DIRECTIONS FOR THIS TASK. Return every line from the one with "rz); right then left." through the one with "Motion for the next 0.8", inclusive, exactly as it appears below.

:: DATASET EXCERPTS ::

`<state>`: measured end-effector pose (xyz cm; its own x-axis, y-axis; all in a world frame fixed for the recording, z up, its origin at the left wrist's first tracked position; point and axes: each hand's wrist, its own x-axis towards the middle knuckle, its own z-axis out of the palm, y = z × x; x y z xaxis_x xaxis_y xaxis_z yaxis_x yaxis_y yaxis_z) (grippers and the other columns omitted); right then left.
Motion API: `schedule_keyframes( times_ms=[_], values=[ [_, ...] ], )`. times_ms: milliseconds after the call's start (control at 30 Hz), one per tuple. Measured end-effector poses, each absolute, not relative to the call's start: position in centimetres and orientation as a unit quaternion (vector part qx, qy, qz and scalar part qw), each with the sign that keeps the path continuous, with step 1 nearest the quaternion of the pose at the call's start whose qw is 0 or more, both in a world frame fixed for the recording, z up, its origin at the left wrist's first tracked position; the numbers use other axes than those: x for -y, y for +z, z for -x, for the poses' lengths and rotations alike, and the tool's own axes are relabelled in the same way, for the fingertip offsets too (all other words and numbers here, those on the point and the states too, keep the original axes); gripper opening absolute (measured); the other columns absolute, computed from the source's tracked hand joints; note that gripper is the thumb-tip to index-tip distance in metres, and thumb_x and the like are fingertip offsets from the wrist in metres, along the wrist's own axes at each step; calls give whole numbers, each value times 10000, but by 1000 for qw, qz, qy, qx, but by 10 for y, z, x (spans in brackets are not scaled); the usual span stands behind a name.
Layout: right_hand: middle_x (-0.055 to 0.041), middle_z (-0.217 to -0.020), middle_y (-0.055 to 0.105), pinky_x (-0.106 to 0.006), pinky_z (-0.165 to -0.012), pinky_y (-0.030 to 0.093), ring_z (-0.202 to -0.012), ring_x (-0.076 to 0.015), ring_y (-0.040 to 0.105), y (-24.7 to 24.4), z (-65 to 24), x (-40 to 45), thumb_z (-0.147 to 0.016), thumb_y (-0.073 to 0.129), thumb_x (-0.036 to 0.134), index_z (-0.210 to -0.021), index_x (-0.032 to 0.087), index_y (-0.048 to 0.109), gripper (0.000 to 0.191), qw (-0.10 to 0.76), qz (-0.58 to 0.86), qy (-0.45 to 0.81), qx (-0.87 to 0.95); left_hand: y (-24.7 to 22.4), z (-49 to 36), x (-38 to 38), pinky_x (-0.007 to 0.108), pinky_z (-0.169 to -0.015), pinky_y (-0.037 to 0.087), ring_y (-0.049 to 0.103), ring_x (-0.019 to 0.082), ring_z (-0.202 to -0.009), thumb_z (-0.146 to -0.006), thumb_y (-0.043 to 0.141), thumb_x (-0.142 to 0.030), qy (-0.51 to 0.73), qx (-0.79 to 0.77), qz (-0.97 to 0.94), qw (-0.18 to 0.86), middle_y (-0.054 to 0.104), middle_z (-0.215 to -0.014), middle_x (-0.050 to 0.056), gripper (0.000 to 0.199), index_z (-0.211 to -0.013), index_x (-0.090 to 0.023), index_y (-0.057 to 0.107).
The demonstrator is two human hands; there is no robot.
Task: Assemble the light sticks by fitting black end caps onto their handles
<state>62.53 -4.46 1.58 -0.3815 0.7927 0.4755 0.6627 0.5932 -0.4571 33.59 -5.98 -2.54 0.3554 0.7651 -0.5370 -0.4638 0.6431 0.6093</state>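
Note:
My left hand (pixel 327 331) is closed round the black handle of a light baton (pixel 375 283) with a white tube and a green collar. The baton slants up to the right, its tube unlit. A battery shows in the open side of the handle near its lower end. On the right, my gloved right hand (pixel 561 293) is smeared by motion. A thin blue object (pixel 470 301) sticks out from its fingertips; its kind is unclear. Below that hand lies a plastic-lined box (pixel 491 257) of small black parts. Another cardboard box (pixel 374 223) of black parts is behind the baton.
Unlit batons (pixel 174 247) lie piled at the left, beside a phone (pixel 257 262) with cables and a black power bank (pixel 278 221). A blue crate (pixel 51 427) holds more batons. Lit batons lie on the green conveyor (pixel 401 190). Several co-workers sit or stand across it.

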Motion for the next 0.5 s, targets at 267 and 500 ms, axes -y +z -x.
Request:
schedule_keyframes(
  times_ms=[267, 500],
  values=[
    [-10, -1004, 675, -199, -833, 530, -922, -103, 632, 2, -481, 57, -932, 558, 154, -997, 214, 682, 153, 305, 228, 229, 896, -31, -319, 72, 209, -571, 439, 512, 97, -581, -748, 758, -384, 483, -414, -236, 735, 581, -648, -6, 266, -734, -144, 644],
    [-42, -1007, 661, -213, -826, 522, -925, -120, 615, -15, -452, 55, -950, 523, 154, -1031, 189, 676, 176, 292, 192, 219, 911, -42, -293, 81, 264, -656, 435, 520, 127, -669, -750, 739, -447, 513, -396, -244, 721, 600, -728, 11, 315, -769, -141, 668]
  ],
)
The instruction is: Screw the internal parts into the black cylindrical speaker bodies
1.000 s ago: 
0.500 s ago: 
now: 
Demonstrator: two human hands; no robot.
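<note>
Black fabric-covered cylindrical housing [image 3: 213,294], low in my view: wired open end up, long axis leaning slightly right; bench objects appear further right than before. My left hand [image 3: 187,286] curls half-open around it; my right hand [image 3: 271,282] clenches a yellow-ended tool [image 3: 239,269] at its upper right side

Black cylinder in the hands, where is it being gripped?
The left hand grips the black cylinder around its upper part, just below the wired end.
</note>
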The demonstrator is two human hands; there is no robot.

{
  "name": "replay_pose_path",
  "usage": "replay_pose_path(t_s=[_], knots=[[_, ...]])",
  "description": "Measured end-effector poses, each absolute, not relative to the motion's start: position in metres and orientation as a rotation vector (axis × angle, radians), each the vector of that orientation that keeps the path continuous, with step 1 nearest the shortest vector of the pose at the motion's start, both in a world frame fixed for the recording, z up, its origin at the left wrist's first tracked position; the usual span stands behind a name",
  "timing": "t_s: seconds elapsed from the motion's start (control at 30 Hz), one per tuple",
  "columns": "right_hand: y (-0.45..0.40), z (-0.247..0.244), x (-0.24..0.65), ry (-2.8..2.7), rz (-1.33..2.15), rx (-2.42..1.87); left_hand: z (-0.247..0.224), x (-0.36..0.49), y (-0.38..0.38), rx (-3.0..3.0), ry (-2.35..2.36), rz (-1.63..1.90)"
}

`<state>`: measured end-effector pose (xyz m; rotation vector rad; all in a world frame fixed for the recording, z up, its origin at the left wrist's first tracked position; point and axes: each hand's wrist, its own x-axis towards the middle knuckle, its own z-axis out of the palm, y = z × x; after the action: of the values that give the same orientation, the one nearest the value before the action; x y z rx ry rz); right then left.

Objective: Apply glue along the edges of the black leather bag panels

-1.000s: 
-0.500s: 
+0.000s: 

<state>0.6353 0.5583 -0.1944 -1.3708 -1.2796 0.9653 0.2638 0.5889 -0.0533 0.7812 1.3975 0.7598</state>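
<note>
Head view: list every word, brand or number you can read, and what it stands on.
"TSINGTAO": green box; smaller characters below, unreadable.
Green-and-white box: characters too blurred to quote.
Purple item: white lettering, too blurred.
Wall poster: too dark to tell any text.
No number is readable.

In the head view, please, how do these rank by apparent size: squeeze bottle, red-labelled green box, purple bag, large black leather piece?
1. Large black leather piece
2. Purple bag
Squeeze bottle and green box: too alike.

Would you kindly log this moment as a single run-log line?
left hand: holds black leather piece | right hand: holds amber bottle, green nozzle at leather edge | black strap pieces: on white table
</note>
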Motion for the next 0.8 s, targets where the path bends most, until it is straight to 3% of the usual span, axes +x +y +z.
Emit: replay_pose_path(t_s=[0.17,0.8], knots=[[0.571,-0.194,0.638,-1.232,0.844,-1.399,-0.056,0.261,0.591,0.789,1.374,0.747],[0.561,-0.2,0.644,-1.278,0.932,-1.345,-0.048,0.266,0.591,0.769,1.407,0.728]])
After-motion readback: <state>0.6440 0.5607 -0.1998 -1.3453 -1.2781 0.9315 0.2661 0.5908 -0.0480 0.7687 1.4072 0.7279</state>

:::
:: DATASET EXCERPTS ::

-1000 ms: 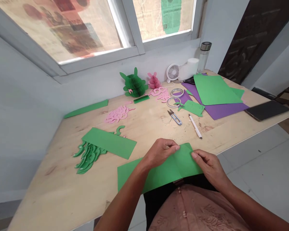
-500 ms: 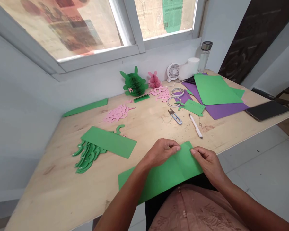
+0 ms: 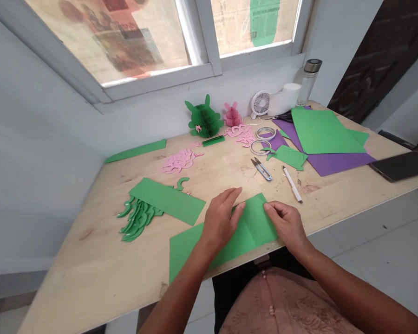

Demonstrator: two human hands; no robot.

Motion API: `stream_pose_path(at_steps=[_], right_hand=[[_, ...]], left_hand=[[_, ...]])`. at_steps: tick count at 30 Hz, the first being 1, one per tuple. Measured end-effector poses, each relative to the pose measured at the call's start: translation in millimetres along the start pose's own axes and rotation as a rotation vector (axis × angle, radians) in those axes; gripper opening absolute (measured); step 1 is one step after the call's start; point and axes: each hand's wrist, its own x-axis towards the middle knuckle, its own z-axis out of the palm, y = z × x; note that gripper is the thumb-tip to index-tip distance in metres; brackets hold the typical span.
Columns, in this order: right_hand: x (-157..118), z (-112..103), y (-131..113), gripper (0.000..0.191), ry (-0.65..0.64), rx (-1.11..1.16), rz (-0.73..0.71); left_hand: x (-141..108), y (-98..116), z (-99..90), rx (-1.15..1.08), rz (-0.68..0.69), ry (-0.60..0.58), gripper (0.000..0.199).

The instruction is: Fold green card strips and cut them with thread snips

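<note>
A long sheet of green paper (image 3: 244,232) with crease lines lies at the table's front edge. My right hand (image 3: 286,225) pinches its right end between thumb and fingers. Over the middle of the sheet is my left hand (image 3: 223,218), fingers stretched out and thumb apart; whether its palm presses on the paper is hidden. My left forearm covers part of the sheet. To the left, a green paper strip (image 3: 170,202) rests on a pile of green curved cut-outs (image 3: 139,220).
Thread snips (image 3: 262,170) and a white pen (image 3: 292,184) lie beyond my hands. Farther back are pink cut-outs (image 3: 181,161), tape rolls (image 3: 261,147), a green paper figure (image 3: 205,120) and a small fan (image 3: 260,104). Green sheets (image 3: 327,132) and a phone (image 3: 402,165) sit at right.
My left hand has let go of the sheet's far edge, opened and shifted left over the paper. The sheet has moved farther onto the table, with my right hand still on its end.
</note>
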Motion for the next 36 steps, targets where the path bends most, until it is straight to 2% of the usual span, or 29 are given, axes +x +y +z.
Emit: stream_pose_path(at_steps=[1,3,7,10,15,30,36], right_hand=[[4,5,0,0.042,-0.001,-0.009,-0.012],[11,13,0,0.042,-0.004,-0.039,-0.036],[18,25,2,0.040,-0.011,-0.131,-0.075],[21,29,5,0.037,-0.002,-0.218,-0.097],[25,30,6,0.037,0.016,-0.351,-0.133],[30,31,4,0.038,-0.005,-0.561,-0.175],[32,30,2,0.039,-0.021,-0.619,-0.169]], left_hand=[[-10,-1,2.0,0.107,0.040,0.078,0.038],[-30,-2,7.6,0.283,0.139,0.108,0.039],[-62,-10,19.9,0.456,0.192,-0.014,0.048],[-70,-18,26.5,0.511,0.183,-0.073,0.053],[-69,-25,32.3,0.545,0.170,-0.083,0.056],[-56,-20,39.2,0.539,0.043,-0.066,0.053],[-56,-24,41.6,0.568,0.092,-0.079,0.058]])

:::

PROBLEM SOLUTION.
`<state>`: measured end-effector pose (xyz m; rotation vector rad; all in a world frame fixed for the recording, z up, its origin at the left wrist's first tracked position; point and axes: each hand's wrist, its own x-axis towards the middle knuckle, its own z-axis out of the palm, y = z × x; after the action: of the values that give the same orientation, the one nearest the value before the action; x y z rx ry rz); right then left.

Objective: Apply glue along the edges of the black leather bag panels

-1.000s: 
-0.500s: 
+0.000s: 

<state>0.6353 0.5583 -0.1944 -1.3708 -1.2796 0.9653 0.2638 0.5889 -0.0533 0.7812 1.3975 0.7598</state>
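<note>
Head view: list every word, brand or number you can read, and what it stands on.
"TSINGTAO": green box; smaller characters below, unreadable.
Green-and-white box: characters too blurred to quote.
Purple item: white lettering, too blurred.
Wall poster: too dark to tell any text.
No number is readable.

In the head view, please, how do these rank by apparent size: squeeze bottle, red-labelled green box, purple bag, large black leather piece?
1. Large black leather piece
2. Purple bag
Squeeze bottle and green box: too alike.

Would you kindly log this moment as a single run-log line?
left hand: holds black leather piece | right hand: holds amber bottle, green nozzle at leather edge | black strap pieces: on white table
</note>
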Motion for the next 0.8 s, targets where the path bends most, until it is straight to 3% of the usual span, axes +x +y +z.

Nothing remains to be added to the output.